_WHAT TO DO_: Retype the entries exactly, keeping every line intact.

_GIVEN RECORDS_:
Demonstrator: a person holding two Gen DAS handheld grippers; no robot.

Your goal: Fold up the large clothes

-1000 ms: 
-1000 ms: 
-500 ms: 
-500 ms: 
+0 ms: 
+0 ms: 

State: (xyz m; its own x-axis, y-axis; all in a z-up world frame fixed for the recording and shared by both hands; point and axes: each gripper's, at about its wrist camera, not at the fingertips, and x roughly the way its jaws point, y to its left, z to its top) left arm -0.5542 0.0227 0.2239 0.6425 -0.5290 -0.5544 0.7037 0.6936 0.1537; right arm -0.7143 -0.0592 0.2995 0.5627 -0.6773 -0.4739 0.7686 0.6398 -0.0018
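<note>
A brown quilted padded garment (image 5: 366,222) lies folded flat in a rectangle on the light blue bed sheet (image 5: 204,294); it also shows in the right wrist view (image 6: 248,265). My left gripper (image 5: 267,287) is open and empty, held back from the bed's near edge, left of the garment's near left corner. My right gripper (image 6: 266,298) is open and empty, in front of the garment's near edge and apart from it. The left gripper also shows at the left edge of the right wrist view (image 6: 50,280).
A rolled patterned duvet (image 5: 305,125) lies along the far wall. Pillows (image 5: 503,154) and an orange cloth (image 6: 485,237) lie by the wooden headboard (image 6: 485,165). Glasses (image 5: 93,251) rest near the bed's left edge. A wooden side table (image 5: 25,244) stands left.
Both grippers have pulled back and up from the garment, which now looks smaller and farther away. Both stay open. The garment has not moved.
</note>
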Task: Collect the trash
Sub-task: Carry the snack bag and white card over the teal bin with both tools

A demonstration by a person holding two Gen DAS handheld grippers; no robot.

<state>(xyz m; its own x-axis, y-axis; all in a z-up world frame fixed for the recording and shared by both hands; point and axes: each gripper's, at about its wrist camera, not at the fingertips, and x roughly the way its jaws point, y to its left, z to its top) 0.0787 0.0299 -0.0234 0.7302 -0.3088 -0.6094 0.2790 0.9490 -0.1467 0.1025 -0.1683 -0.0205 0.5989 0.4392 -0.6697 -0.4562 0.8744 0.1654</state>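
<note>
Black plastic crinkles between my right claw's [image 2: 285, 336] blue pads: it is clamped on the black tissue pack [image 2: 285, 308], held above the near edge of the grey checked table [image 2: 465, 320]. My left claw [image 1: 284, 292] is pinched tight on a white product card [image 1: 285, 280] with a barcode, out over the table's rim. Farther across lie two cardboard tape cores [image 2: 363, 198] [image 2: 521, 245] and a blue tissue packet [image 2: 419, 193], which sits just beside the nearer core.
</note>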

_WRITTEN SOLUTION_:
Demonstrator: a person holding two Gen DAS handheld grippers; no robot.

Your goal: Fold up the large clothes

-1000 ms: 
-1000 ms: 
-500 ms: 
-500 ms: 
+0 ms: 
+0 ms: 

State: (xyz m; its own x-axis, y-axis; all in a z-up world frame fixed for the recording and shared by both hands; point and axes: each gripper's, at about its wrist camera, not at the fingertips, and x roughly the way its jaws point, y to its left, z to its top) left arm -0.5542 0.0227 0.2239 0.6425 -0.5290 -0.5544 0.7037 0.6936 0.1537; right arm -0.7143 -0.0592 0.2995 0.5627 -0.6773 -0.4739 0.7686 0.6398 -0.0018
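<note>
A brown quilted padded garment (image 5: 366,222) lies folded flat in a rectangle on the light blue bed sheet (image 5: 204,294); it also shows in the right wrist view (image 6: 248,265). My left gripper (image 5: 267,287) is open and empty, held back from the bed's near edge, left of the garment's near left corner. My right gripper (image 6: 266,298) is open and empty, in front of the garment's near edge and apart from it. The left gripper also shows at the left edge of the right wrist view (image 6: 50,280).
A rolled patterned duvet (image 5: 305,125) lies along the far wall. Pillows (image 5: 503,154) and an orange cloth (image 6: 485,237) lie by the wooden headboard (image 6: 485,165). Glasses (image 5: 93,251) rest near the bed's left edge. A wooden side table (image 5: 25,244) stands left.
Both grippers have pulled back and up from the garment, which now looks smaller and farther away. Both stay open. The garment has not moved.
</note>
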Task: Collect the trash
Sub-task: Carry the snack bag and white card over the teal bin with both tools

A demonstration by a person holding two Gen DAS handheld grippers; no robot.

<state>(xyz m; its own x-axis, y-axis; all in a z-up world frame fixed for the recording and shared by both hands; point and axes: each gripper's, at about its wrist camera, not at the fingertips, and x roughly the way its jaws point, y to its left, z to its top) 0.0787 0.0299 -0.0234 0.7302 -0.3088 -0.6094 0.2790 0.9490 -0.1467 0.1025 -0.1683 -0.0205 0.5989 0.4392 -0.6697 -0.4562 0.8744 0.1654</state>
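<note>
Black plastic crinkles between my right claw's [image 2: 285, 336] blue pads: it is clamped on the black tissue pack [image 2: 285, 308], held above the near edge of the grey checked table [image 2: 465, 320]. My left claw [image 1: 284, 292] is pinched tight on a white product card [image 1: 285, 280] with a barcode, out over the table's rim. Farther across lie two cardboard tape cores [image 2: 363, 198] [image 2: 521, 245] and a blue tissue packet [image 2: 419, 193], which sits just beside the nearer core.
</note>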

No further output remains.